Bible reading for Feb 14:  Genesis 47; Luke 1:1-38.

Join us!  We are using the two-year Robert Murray M'Cheyne (RMM) Bible reading plan as adapted by D. A. Carson, involving two chapters a day.  One way to do this is to read the OT passage in the morning and the NT in the evening.  The first year you read the NT, the Psalms, and half of the OT.  The second year you read the NT, the Psalms, and the other half of the OT. 

Here's more on this reading plan.  And here's "How to Begin (And Maintain) A Bible Reading Habit".  
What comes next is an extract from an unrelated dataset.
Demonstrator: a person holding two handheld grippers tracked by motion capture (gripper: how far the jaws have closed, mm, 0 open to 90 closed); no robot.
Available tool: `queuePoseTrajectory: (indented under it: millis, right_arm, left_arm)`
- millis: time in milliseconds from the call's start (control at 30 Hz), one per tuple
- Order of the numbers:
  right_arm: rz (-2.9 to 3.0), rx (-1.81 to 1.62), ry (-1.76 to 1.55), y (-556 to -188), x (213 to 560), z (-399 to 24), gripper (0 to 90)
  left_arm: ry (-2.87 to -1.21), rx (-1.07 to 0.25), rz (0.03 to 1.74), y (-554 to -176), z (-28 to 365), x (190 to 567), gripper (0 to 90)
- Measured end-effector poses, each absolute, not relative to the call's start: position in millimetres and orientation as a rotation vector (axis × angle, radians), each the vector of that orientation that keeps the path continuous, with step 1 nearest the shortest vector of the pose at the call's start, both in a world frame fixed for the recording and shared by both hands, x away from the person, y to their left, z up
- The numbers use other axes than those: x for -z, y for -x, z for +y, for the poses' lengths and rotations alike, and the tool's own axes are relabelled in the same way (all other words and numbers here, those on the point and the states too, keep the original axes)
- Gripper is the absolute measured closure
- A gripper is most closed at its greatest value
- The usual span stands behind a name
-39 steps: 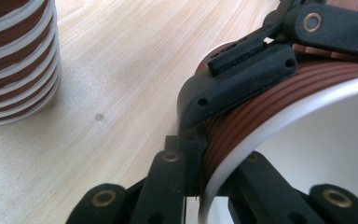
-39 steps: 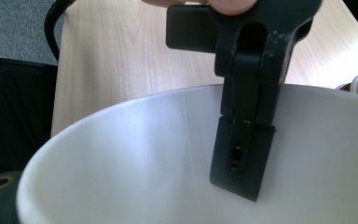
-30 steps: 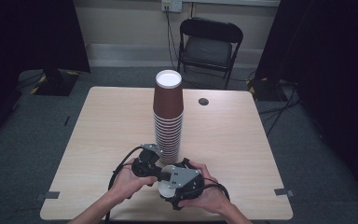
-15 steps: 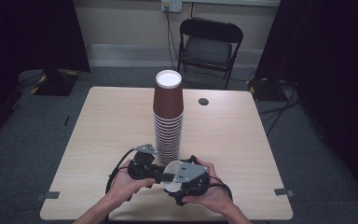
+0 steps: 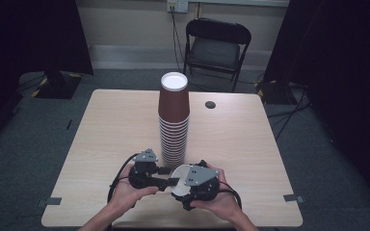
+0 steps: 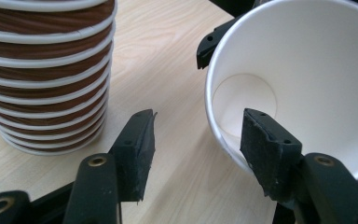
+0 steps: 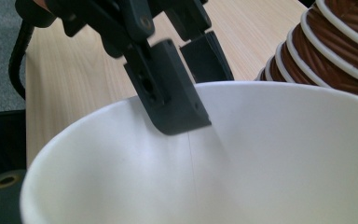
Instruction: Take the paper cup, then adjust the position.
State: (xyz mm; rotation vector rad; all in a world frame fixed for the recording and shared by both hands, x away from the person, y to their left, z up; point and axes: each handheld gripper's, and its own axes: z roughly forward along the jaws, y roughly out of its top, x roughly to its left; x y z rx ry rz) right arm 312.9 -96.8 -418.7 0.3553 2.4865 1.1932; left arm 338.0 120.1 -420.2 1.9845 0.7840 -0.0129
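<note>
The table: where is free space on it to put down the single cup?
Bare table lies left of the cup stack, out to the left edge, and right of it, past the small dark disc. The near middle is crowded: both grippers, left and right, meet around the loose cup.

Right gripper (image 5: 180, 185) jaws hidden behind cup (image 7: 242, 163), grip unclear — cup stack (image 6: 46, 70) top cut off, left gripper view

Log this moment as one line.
left gripper: open, one finger inside loose cup rim | right gripper: holds the cup, grip hidden | cup stack: upright on table
</note>
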Motion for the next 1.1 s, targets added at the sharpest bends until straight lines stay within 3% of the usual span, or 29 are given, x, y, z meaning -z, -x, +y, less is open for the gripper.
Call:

You can pick up with us in Exodus (Feb 18) and in Luke now!  Be sure to bookmark Dr. Tom Constable's excellent notes, here in PDF and here linked to the NET Bible


And Jacob said to Pharaoh, "The days of the years of my sojourning are 130 years. Few and evil have been the days of the years of my life, and they have not attained to the days of the years of the life of my fathers in the days of their sojourning." And Jacob blessed Pharaoh and went out from the presence of Pharaoh. (Gen 47:9-10)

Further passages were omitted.